# Forum Home Renovation Demolition  Demolishing Costs and Procedures

## Draganij

I am thinking of domolishig a house in Adelaide and building another, but do not know what the procedure is, or what the associated costs are to complete this. 
Can anyone help with what it costs to demolish a house in adelaide, and does it depend on if it its weather board, brick and the size of the house? 
Also are there any other costs invloved...permits or council approvals etc etc? 
Would I have to see all of these people individually to get approval, or can a Demolishing company do everything for me? 
Thanks

----------


## markclad

In Sydney an average cost to demo is about $10,000. In Sydney you can put the application for demolition in with the application to build the new home. But I guess every state is different.

----------


## bitingmidge

Demolition may require planning approval as well. 
A demolition company should be able to advise on all local requirements. 
Be prepared to be saddened or even disgusted at the sheer waste of perfectly good materials that demolition can bring. 
Sadly it's far more economical to bring in a monster excavator, and a few trucks than to salvage materials.   Demolition in this way can leave you with a perfectly clean and empty site in a morning. 
The costs will also vary however, depending on access, tipping costs and the value of salvageable material.  For instance you may be able to sell or give away the roof tiles and windows.

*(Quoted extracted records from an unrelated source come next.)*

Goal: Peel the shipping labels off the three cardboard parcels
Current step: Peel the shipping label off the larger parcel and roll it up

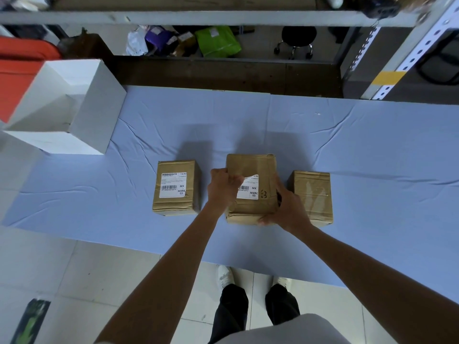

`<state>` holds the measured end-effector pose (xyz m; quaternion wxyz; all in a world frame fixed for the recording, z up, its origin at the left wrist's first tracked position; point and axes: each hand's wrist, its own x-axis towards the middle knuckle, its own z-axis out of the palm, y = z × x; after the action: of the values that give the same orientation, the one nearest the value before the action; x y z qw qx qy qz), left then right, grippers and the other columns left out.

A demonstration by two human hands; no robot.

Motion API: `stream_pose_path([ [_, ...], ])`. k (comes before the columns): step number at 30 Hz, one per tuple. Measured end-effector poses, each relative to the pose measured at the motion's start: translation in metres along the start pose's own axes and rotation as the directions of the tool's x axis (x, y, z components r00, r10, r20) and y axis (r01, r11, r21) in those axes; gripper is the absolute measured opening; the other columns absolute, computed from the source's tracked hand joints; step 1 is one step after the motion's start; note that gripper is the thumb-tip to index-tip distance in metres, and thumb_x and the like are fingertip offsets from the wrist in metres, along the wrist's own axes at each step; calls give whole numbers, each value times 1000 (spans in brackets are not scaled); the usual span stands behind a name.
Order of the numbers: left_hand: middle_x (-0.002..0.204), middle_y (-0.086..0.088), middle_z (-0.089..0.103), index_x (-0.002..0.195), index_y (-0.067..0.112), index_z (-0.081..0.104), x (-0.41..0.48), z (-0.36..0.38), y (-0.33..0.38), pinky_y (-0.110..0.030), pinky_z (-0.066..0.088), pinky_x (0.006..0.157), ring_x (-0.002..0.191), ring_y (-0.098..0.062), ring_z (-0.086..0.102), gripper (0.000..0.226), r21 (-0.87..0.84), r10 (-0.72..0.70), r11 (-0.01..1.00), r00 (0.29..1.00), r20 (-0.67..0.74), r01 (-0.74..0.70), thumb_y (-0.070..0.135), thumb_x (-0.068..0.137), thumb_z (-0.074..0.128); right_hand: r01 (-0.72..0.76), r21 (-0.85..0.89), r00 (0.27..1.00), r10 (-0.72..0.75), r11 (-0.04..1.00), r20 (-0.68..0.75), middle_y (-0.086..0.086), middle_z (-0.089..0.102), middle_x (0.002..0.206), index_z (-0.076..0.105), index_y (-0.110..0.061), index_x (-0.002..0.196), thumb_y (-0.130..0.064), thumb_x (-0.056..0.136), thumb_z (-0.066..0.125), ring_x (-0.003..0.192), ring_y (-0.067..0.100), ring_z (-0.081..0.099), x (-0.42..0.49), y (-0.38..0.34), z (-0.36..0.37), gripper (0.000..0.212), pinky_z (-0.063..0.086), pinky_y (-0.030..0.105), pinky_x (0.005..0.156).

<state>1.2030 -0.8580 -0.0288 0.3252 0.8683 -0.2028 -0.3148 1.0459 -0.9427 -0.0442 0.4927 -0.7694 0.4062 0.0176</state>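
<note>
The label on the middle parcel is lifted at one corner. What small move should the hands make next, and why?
Probably the left hand should pull the pinched corner of the label toward the lower right, while the right hand holds the middle parcel steady. Most of the label is stuck flat, and only its upper-left corner is raised.

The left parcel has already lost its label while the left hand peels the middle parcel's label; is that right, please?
Not quite: in the head view the left parcel has its label fully stuck on. The left hand does peel the middle parcel's label.
</note>
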Motion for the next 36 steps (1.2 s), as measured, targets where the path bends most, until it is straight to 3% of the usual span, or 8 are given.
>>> stream_pose_path([
  [4,104,-17,66,91,1,65,-1,0,-1,-39,53,73,89,-29,68,29,-36,-4,999,1000,-2,4,29,88,60,6,-23,1000,-7,1000,-8,2,67,114,14,-29,153,-13,44,94,107,20,59,0,-1,0,136,48,24,86],
  [10,104,-10,69,98,7,70,-3,0,1,-44,55,86,94,-25,68,30,-71,-11,997,999,-34,8,33,82,70,0,-33,1000,0,999,-6,0,67,115,11,-29,154,-13,48,93,108,20,60,0,-2,0,134,47,23,85],
  [15,111,-8,65,101,10,66,-2,3,1,-24,48,68,94,-21,67,31,-15,-26,1000,998,-57,26,37,87,65,2,-47,1000,-3,999,-16,0,67,114,8,-28,155,-15,48,93,107,19,60,0,-3,2,137,49,26,85],
  [21,103,-9,68,100,7,67,-4,1,1,-43,56,83,91,-25,68,31,-53,-26,998,999,-42,23,35,87,65,6,-54,1000,-7,998,-8,0,66,115,8,-27,154,-13,46,93,107,20,59,1,-4,1,139,52,33,91],
  [28,108,-12,65,102,6,66,-3,-2,1,-45,55,86,93,-26,67,35,-28,-11,1000,1000,2,11,36,85,66,-6,-47,1000,6,999,-2,-8,62,104,13,-29,153,-14,43,94,96,10,53,1,-4,0,138,45,21,81],
  [34,95,-8,72,98,7,68,-7,-4,1,-38,56,77,88,-24,69,26,-100,-8,995,1000,19,10,30,85,67,-3,-41,1000,3,999,4,1,65,114,13,-27,153,-12,44,94,106,20,59,1,-6,0,137,51,29,88],
  [36,95,-7,72,98,8,68,-7,-5,2,-41,57,81,88,-23,69,26,-106,-16,994,999,28,19,29,83,68,-7,-49,1000,8,999,5,1,65,115,10,-28,154,-11,45,93,107,20,59,1,-7,-1,138,51,28,88],
])
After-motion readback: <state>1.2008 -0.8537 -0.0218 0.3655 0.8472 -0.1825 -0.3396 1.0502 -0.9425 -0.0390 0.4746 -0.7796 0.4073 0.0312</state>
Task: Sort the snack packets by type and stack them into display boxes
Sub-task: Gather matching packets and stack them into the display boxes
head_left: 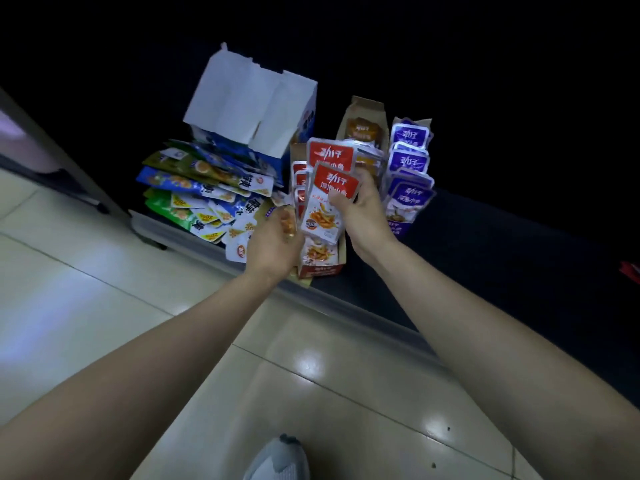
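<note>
My right hand (360, 216) pinches a red-and-white snack packet (327, 202) by its right edge, over the red display box (320, 270) that holds more red packets (330, 154). My left hand (273, 242) is curled around a small orange-tinted packet (289, 225) just left of that box. Purple packets (408, 161) stand stacked in a box on the right. A brown box (363, 128) with brown packets stands behind.
A loose heap of green, blue and white packets (197, 195) lies to the left on the dark shelf. A blue-and-white carton (249, 105) with open flaps stands behind it. The shelf's grey edge (346, 306) runs diagonally. My shoe (277, 459) is on the tiled floor.
</note>
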Motion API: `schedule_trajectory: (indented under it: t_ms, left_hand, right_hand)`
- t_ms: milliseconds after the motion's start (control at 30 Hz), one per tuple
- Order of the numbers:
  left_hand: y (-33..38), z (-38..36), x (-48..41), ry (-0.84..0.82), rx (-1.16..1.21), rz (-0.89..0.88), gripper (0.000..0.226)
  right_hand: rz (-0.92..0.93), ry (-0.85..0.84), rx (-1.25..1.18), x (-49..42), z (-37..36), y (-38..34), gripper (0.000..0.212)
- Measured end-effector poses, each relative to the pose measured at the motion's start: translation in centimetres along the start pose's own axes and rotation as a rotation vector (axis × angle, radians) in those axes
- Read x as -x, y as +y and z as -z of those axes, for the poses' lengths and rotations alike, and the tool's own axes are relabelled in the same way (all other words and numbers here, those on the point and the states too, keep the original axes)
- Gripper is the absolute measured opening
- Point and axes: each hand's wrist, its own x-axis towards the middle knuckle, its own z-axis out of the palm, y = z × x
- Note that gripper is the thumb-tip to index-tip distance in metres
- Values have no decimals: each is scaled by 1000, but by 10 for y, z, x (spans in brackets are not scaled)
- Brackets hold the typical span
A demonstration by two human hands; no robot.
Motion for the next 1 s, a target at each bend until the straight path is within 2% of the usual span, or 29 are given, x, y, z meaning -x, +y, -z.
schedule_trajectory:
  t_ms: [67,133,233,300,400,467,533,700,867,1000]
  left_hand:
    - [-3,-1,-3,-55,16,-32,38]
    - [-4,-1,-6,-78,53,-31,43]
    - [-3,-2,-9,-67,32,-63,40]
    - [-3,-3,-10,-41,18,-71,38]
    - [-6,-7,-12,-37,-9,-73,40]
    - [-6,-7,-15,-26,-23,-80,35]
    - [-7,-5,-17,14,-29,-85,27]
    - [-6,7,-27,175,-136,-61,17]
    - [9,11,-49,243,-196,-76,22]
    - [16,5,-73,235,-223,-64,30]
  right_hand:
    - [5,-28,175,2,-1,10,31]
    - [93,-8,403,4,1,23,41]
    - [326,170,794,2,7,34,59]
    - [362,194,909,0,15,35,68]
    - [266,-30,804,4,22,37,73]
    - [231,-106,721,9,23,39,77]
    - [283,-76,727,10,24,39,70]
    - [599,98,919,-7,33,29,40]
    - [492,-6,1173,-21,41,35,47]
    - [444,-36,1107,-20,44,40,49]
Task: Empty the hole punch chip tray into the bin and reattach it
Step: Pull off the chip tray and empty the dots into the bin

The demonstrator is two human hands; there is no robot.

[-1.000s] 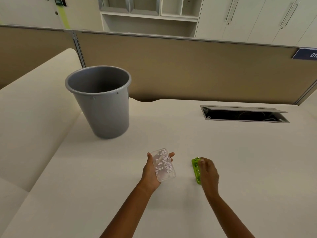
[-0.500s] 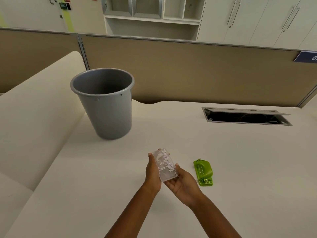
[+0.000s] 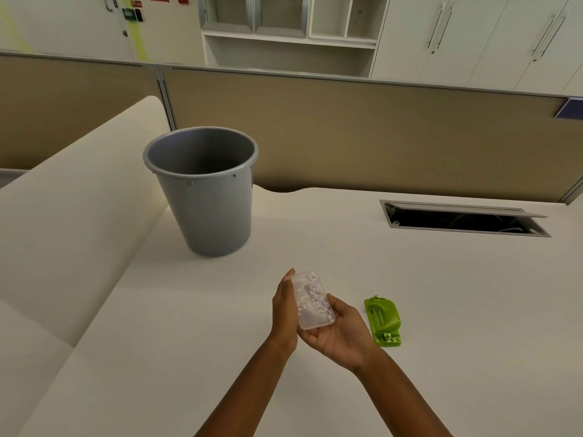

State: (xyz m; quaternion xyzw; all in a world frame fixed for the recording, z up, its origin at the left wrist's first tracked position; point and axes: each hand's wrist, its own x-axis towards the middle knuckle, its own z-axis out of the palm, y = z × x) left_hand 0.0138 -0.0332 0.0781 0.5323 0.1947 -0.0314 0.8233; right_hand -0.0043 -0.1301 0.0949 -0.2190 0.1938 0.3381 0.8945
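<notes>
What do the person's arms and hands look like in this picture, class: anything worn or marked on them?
Both forearms come in bare from the bottom edge, with no sleeves in view. The left hand and the right hand wear no gloves. No rings, watch, bracelet or markings show on the parts that are visible.

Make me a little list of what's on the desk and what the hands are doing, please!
chip tray: clear plastic, full of paper dots, held above the desk
left hand: grips the tray's left side
right hand: cups the tray from below on its right
hole punch: green, lying on the desk right of the hands, nobody touching it
bin: grey, upright on the desk, behind and left of the hands; inside too dark to tell
desk: cream top, with an open cable slot at back right
tray emptied yet: no
</notes>
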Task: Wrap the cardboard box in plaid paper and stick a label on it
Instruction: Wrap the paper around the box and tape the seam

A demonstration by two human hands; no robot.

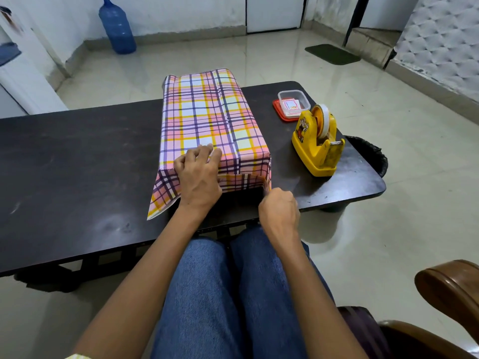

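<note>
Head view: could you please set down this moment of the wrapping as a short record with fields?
plaid paper: covers the box on the dark table, seam along the top
near end: not folded shut; paper overhangs, a flap juts out at its left
left hand: rests on the near top edge, fingers bent
right hand: seems to pinch the paper's lower right corner
tape dispenser: yellow, right of the box, untouched
label: in the clear tub, not yet on the box
</note>
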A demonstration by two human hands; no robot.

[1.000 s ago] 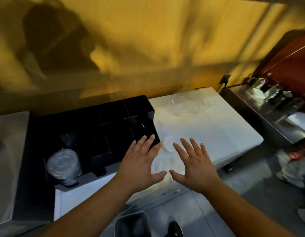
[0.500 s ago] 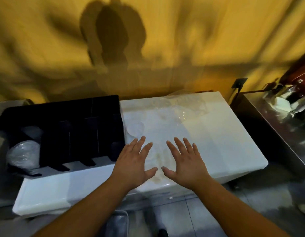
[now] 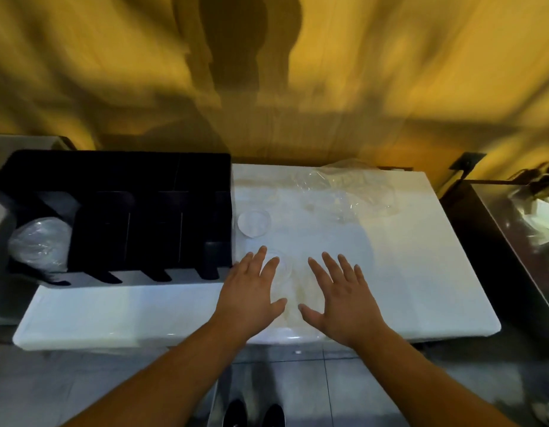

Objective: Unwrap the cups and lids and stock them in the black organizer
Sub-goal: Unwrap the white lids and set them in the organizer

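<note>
Left of frame: black organizer (image 3: pixel 128 217) on the white bench (image 3: pixel 421 272). Its leftmost slot holds a wrapped stack (image 3: pixel 39 241), plastic not yet off; the other slots are too dark to read. Just right of the organizer's wall, a round clear lid (image 3: pixel 254 222) lies flat on the bench. Lower centre: left hand (image 3: pixel 251 291) palm down, fingers straight and spread, grip wide open, holding nothing. Between the hands lies a faint clear sleeve (image 3: pixel 287 272), probably cups. Its long axis appears to run from far side to near bench edge, but it is too transparent to be sure. Right hand (image 3: pixel 337 294) is likewise flat, grip open and empty. The hands flank the sleeve; left fingertips overlap its far rim, so left is marginally nearer. Upper right of bench: crumpled loose plastic wrap (image 3: pixel 353 192). Judgement: the next move closes on the sleeve from both sides.
</note>
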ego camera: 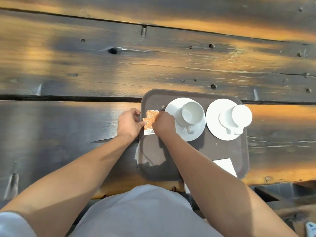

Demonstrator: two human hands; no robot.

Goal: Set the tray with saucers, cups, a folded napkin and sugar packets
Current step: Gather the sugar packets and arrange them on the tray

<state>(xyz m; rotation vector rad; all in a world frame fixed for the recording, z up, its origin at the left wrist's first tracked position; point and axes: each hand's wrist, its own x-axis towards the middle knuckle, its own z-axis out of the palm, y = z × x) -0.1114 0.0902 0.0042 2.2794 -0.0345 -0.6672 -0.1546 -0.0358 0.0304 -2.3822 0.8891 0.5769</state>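
Observation:
A dark brown tray [193, 161] lies on the wooden table. Two white saucers stand on its far half, the left saucer [172, 106] and the right saucer [213, 117], each carrying a white cup, left cup [192, 113] and right cup [239, 117]. Orange and white sugar packets [149, 123] lie at the tray's left edge. My left hand [129, 124] pinches the near packet's left side. My right hand [163, 123] pinches the packets from the right. A white folded napkin [225, 165] lies at the tray's near right corner, partly under my right forearm.
The dark plank table [153, 62] stretches wide beyond and to the left of the tray. Its near edge runs just below the tray. A small white object [186, 187] shows under the tray's near edge.

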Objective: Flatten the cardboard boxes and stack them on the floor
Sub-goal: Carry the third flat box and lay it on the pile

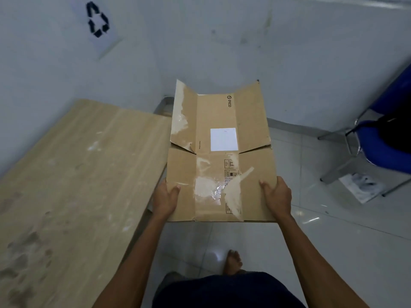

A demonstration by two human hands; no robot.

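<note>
Left hand (167, 197) and right hand (277, 196) grip the flattened box (219, 152) by its near side edges. Fingers hidden underneath; small print unreadable.

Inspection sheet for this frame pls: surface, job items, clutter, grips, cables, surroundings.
Surface: glossy tiled floor; wooden table at left, top blotchy.
Job's things: one cardboard box, flattened, with tape remnants and a white label, held above the floor.
Clutter: crumpled white sheet on the floor under the chair.
Grips: left hand and right hand each hold a side edge of the box, thumbs on top.
Cables: nothing seen.
Surroundings: white wall with recycling sign; blue chair at right.
</note>
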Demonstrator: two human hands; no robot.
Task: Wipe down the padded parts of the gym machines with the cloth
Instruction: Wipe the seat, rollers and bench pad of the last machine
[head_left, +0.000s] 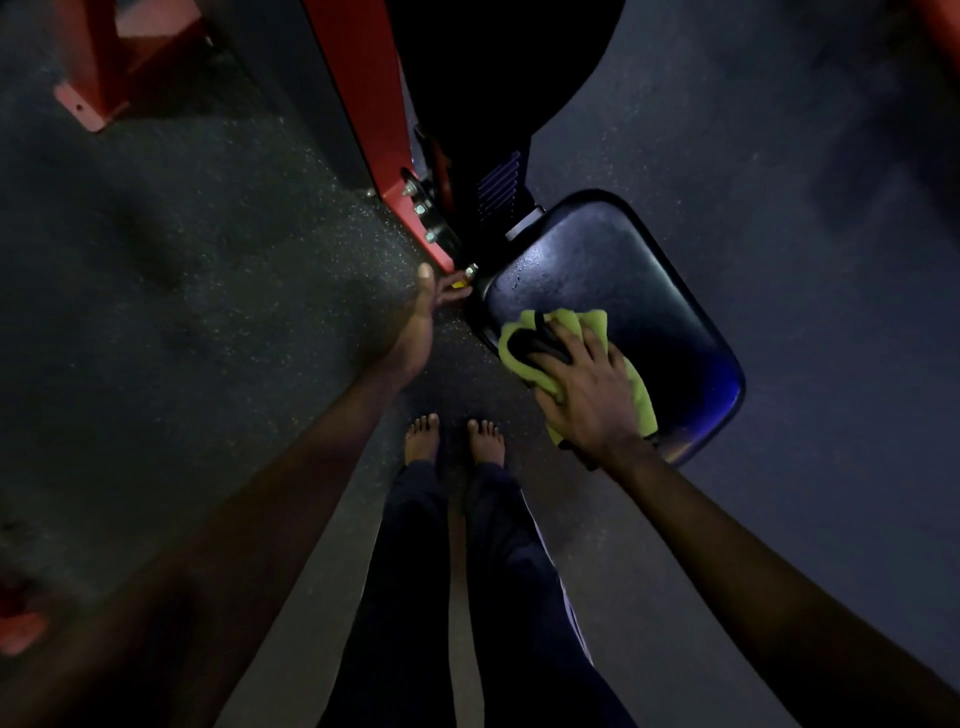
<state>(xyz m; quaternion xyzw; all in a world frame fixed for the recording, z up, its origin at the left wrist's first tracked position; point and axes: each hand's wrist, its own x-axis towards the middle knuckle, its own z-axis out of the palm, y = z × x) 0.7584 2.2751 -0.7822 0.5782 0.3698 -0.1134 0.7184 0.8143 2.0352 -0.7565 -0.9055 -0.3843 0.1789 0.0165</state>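
Yellow-green cloth (642, 402), soft and crumpled, is pressed under the right hand (587, 387), which is laid palm-down with the fingers spread and nearly straight; nothing is enclosed by them. The cloth is located on the near left part of the seat pad (597, 260), and its lower fold is draped over the pad's near edge. The pad is shown as a dark, smooth, slightly glossy rounded rectangle, dotted with small wet-looking marks. Its long axis is directed from the red frame (358, 93) at upper left toward the lower right. Most of the pad's surface beyond the hand is uncovered. The left hand (423, 317) is extended to a small yellow part (459, 284) just beside the pad's left corner, with the thumb raised. Whether the part is gripped cannot be told. Bolts are seen on the frame's lower end. Dark speckled floor (208, 260) surrounds the pad on three sides. Bare feet (422, 439) are placed between the arms.
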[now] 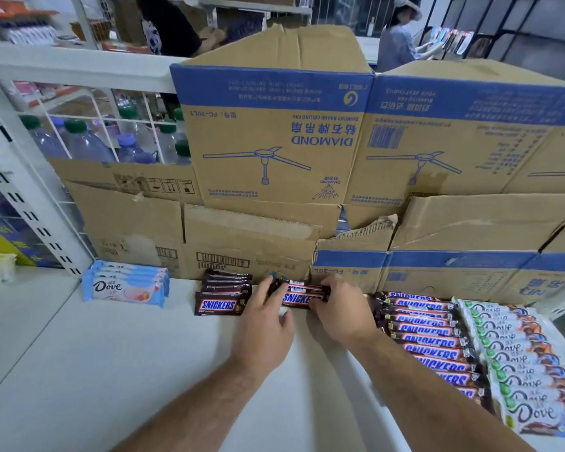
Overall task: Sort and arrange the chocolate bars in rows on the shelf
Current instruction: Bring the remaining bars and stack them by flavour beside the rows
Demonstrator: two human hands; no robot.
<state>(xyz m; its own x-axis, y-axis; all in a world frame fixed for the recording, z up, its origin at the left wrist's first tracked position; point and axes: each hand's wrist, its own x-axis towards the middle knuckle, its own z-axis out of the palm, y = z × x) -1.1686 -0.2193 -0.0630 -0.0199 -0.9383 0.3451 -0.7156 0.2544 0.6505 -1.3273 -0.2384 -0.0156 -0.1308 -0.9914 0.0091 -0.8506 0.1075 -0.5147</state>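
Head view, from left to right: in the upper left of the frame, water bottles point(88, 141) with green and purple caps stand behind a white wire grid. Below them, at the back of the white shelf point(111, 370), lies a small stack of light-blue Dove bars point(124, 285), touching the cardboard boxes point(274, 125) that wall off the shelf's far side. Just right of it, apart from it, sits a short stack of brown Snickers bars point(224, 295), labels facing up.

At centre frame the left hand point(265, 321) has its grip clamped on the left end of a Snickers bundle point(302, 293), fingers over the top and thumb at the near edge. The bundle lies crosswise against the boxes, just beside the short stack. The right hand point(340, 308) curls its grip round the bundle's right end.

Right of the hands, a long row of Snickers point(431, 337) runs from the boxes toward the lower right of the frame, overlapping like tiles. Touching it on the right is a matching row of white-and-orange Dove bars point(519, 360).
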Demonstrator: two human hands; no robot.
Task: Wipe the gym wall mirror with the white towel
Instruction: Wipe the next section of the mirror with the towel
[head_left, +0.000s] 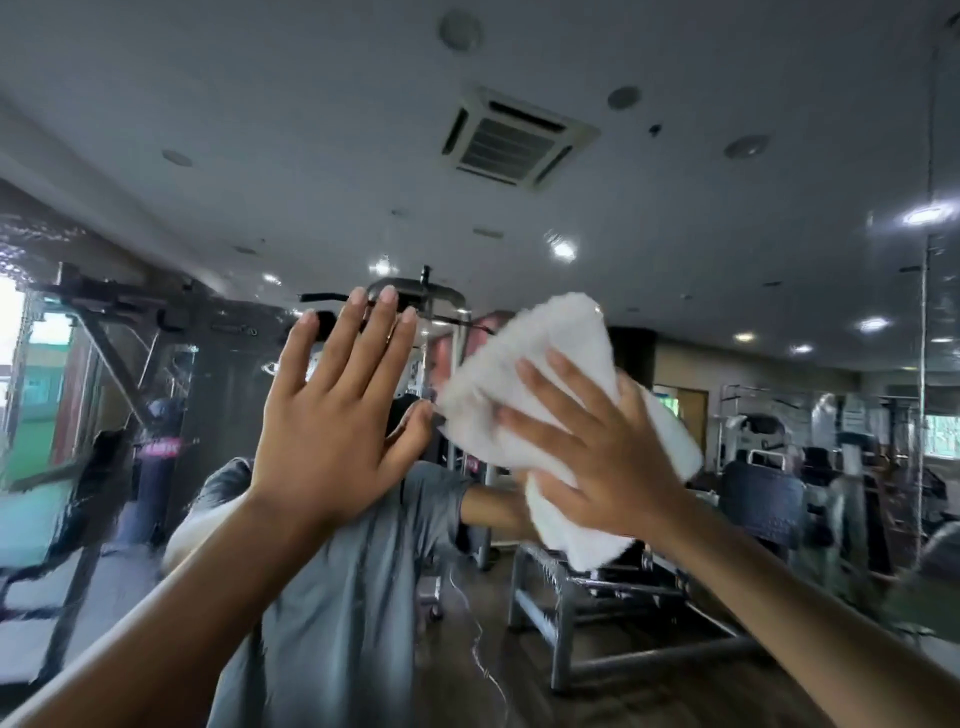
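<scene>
The wall mirror (675, 218) fills nearly the whole view and reflects the gym behind me. A folded white towel (550, 364) lies flat against the glass just right of centre. My right hand (592, 441) presses on the towel with its fingers spread straight over it. My left hand (332, 410) is raised beside it, palm flat toward the glass, fingers straight and holding nothing. Its thumb nearly reaches the towel's left edge. My own reflection in a grey shirt (337, 597) shows below the hands.
The mirror reflects a cable machine (415, 312), a metal bench frame (597, 597), a punching bag (156, 467) and ceiling lights. A vertical seam between mirror panels (924, 364) runs down the right side. Streaks blur the glass at the far left.
</scene>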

This won't make it any cheaper (though there'd be a little less to dump) but you may feel better! 
In Qld where house construction makes it relatively easy to relocate whole houses, we can often almost recover the demolition cost, by selling (or giving away) the house subject to the block being left clean. 
Cheers, 
P

----------


## Wild Dingo

aah yes the sad loss of all the glorious timber when you get a demo company in to do the job  :No:   
What we have found is that by a simple aplication to the shire we are then able to gain a demolision license from the appropriate government department (to cover their asses) and through Work Safe and finally some time down the track we will be able to demolish the house here ourselves  :2thumbsup:   
Seems at least over here theres not that much of a problem getting approval nor gaining the relevent authorities approval and tickets to do the job yourself.

----------


## billbeee

A simple demolition job can get complicated if there is FAC in the building.  Check it out first.
Regards
Bill

----------